IMPROMPTU ROLE IN BRITISH FILM Chum, film director Walter Forde’s four-year-old wirehaired terrier, has at last become a screen actor himself. Chum will be seen in the new A.T.P. film, “Cheer Boys, Cheer,” which his master is directing and which Michael Balcon is producing at the Ealing Studios. His part in the film is the reward for four years’ patient waiting at the back of the camera, for Chum has been Walter Forde’s inseparable companion on the set ever since the popular director first acquired him. ' There have been many “dog actors” before Chum, so that his entry into histrionics may, not, you may therefore claim, merit any undue attention. But Chum has made his entry into films newsworthy by being the first dog to write his own part in the script. It happened this way. There is a scene in “Cheer Boys, Cheer,” in which there is a collision between two cars. Five principals of the film are in this scene—Nova Pilbeam, Jimmy O’Dea, Edmund Gwenn, and that grand comedy team, Moore Marriott and Graham Moffatt. The collision causes considerable commotion among them, and it was this commotion which Chum found irresistible. Before Walter Forde could restrain the dog he rushed barking into the fray and proceeded to bury his teeth enthusiastically into the ample flesh of Graham Moffatt, causing the stout, lad to protest in no ' uncertain terms.
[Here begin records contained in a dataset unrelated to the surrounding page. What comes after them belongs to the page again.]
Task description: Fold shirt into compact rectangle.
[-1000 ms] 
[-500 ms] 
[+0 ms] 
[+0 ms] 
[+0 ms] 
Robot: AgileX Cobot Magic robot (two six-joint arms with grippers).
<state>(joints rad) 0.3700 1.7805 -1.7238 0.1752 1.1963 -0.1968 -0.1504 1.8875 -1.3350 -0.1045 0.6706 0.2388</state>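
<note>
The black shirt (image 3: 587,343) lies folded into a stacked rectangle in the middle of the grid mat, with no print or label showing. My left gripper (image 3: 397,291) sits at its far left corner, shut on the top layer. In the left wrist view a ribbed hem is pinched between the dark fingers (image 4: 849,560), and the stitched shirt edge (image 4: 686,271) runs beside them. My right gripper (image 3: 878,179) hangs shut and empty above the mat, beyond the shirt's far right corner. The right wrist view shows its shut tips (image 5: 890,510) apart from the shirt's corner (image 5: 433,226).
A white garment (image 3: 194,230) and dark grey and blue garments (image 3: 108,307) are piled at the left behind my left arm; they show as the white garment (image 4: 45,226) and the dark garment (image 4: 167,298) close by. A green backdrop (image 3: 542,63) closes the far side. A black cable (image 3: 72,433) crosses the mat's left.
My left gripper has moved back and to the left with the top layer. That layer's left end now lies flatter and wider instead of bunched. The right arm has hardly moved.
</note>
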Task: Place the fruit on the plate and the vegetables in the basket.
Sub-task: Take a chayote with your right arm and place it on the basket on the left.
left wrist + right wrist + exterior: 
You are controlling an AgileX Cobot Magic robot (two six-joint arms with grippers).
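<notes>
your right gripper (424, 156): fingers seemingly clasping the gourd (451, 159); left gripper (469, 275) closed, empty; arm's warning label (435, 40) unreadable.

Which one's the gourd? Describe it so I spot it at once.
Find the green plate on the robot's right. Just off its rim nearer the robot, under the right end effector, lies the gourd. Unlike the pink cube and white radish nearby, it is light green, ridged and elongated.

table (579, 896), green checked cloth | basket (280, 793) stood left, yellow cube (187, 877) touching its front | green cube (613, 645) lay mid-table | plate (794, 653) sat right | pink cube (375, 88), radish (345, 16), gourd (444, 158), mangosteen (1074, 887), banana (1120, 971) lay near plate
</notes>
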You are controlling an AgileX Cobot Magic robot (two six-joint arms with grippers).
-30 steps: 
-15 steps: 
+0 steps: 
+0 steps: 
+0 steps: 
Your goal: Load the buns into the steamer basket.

Chum’s entry, it was found when they screened the “rushes” in the next morning, lent great vigour to the scene, and it was decided to keep him in the film.

“Cheer Boys, Cheer,” tells of the struggles of a small independent brewery to resist being absorbed by a huge combine. The two young Scotsmen responsible for the writing of “This Man Is News”—Roger MacDougall and Allan MacKinnon—wrote the script from an original story by yet another Scotsman, lan Dalrymple.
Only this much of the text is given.